Güvenlik kapısına oturdum, çay verdiler bana. Ben dışarı çıkmak istediğimi söyledim, saat 10-11 arası. Biz dışarıda beklerken 'çıkış yapılacak' diye haber verildi.
Cemal kaşıkçı, "İçeri gelebilirsiniz" denince üzeri aranıp içeriye geçti. Nişanlısı da orada bir süpermarketin önünde beklemeye başladı Kaşıkçı'yı. Daha sonrasında maksimum bir saat içerisinde hareketlilik oldu, üç araç dışarı çıkış yaptı, CC plakalı araçlardı.

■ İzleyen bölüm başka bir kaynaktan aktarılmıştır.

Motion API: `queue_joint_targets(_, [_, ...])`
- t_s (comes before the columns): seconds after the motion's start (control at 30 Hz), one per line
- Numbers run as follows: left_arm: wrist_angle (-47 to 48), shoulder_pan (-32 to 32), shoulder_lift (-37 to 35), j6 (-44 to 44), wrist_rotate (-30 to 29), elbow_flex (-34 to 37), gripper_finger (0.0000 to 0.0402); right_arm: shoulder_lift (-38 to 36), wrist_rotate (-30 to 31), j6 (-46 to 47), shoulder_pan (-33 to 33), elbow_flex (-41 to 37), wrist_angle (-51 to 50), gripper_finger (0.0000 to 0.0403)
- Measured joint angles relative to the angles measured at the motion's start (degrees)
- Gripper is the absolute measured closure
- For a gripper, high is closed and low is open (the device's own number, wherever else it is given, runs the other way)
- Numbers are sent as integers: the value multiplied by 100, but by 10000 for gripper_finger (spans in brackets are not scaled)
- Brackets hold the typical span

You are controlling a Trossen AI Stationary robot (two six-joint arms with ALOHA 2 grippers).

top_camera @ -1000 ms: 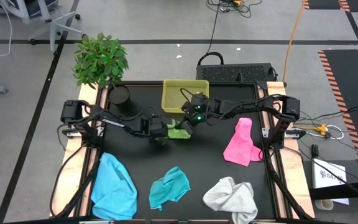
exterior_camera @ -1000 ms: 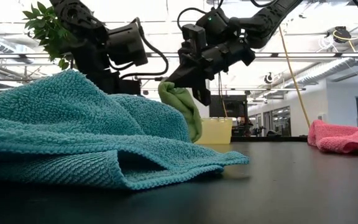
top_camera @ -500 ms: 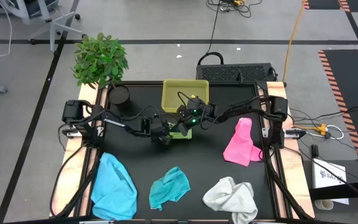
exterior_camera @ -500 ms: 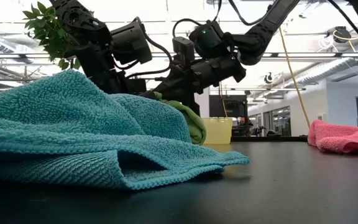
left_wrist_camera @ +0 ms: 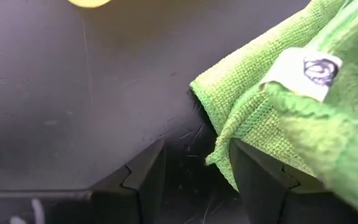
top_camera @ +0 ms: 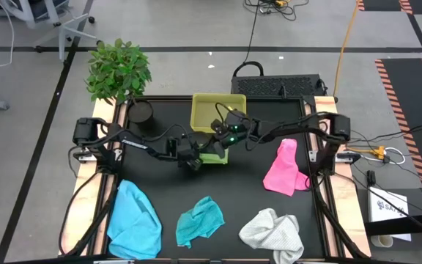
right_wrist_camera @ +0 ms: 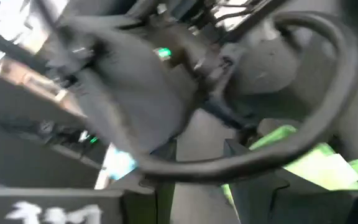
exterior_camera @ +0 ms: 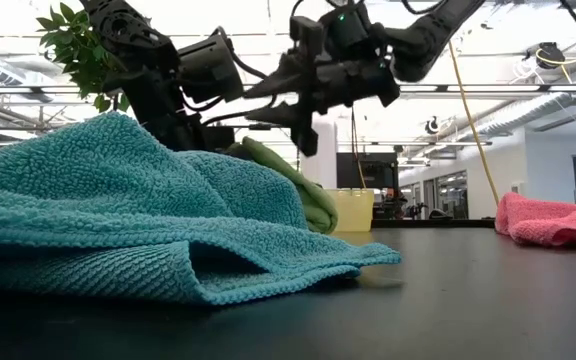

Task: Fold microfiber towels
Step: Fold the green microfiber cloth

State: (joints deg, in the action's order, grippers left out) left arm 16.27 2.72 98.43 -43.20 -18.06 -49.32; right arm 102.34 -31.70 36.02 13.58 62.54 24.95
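1. Nearest along the front edge of the black bench (top_camera: 160, 191) lie three towels: the light blue towel (top_camera: 134, 218) on the left, the teal towel (top_camera: 198, 218) in the middle and the white towel (top_camera: 272, 231) on the right, all crumpled and apart from one another; in the low view the teal towel (exterior_camera: 118, 215) fills the foreground
2. Farther back on the right the pink towel (top_camera: 284, 169) lies loose, well apart from both arms
3. In the middle of the bench the lime green towel (top_camera: 212, 155) lies folded in a small heap, just in front of the yellow-green tray (top_camera: 204, 119)
4. The left gripper (top_camera: 190, 160) is low at the green towel's left edge; in its wrist view the jaws stand apart on either side of a corner of the green towel (left_wrist_camera: 272, 112), which carries a white label (left_wrist_camera: 303, 71), and they do not clamp it
5. The right gripper (top_camera: 218, 141) hangs above the green towel's back edge, and the low view shows its jaws spread apart and clear of the cloth, with nothing in them
6. At the back left corner stand a dark cup (top_camera: 141, 114) and a leafy plant (top_camera: 118, 70)
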Motion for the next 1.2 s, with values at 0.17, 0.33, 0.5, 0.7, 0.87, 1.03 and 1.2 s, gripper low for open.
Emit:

Minivanın içine özellikle baktım, 'Bizimkiler mi çıkış yapıyor?' diye. Ama o kadar incelememe rağmen minibüsün içinde hiçbir şey göremedim. Çok karanlıktı camları. Birisi sola, diğer ikisi düz devam etti.
Bunun öncesinde gelen bazı Suudi misafirler vardı. Herkes kağıt işini yarım saatte dışarı çıkıyordu. Ama bayan 1-2 saat bekleyince dikkatimi çekti.
Kaşıkçı girdi ve çıkmadı. Hatta şöyle durum da oldu. Başka Suudi misafirler de geldi. Güvenlikler bunlara 'içeride teftiş var, şu an sizi alamıyoruz. Yarın gelin' dediler.
Kaşıkçı'nın girmesinden yaklaşık iki saat sonra telefon geldi. 'Biz oteldeyiz gelin bizi alın' dediler. Otele geçtik. Sonrasında dört kişi belirdi kapıda. Akşam aldığım insanlara benzemiyordu. 'Biz sizin gruptanız, bir araba, bir de valiz arabası istiyoruz. İki araç havaalanına gideceğiz' dediler.
Havaalanına doğru giderken yemek yenilecek bir yer sordular, bunları dönerciye götürdüm. Gayet neşelilerdi. Arabada da sigara, alkol kullandılar.